“I’d hold my tongue if I were you,” Ahlitah warned the senior soldier. “Or I will.” Prudent as always, Peregriff held his peace.
They left the general hovering over his master and calling not for armed soldiers but for medical assistance. No crawling along damp, filthy storm drains for them this time; they strode boldly out the main entrance to the fortress. The startled twilight guards scrambled to react, only to shy away from the presence of the long-striding Hunkapa Aub and the triumphantly snarling black litah.

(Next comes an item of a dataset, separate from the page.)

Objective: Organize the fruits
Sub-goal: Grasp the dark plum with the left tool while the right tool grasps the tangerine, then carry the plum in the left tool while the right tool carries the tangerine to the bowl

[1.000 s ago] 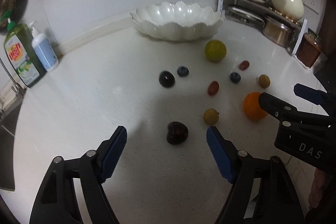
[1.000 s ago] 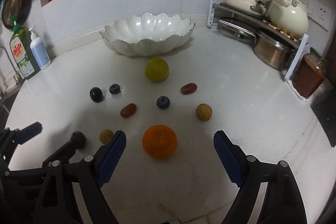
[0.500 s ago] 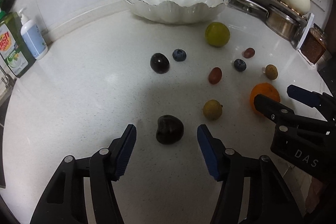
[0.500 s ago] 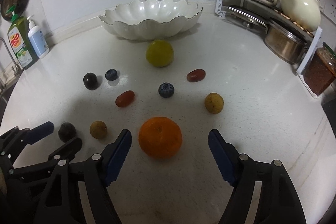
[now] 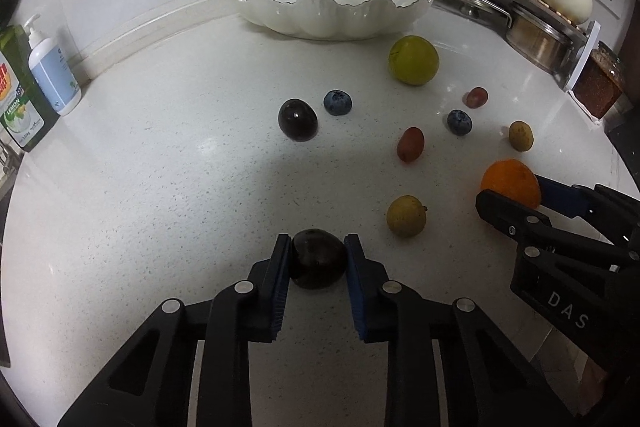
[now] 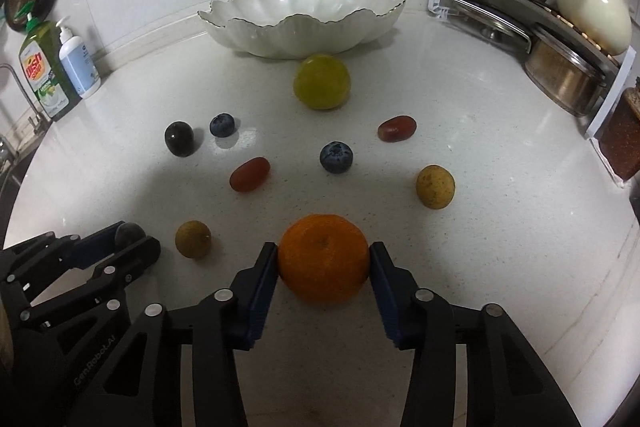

Thus did the four visitors and one unwilling other depart the temperate and accommodating land of fabled Ehl-Larimar. As they did so it was hard to tell who was making the most noise: the enraged and disbelieving Visioness Themaryl, or the master of blades Simna ibn Sind, with his ceaseless grumbling about their failure to even look for, much less obtain, any treasure. Only Ehomba’s promises of riches to come kept the seriously aggravated swordsman from remaining behind. The herdsman mollified his sorely disgruntled companion somewhat by placing him in charge of the Visioness and her security.
For the first time in recent memory, a determined Ehomba found himself heading deliberately and purposefully east.
XXIV
As if to confirm that their luck had changed, by dint of a hard march and fortuitous timing, they reached distant Doroune just as the Grömsketter was concluding the return leg of its tour of the trading towns and cities to the south. A joyous reunion there was, with Stanager Rose and all her crew astounded yet pleased to encounter their former passengers once again.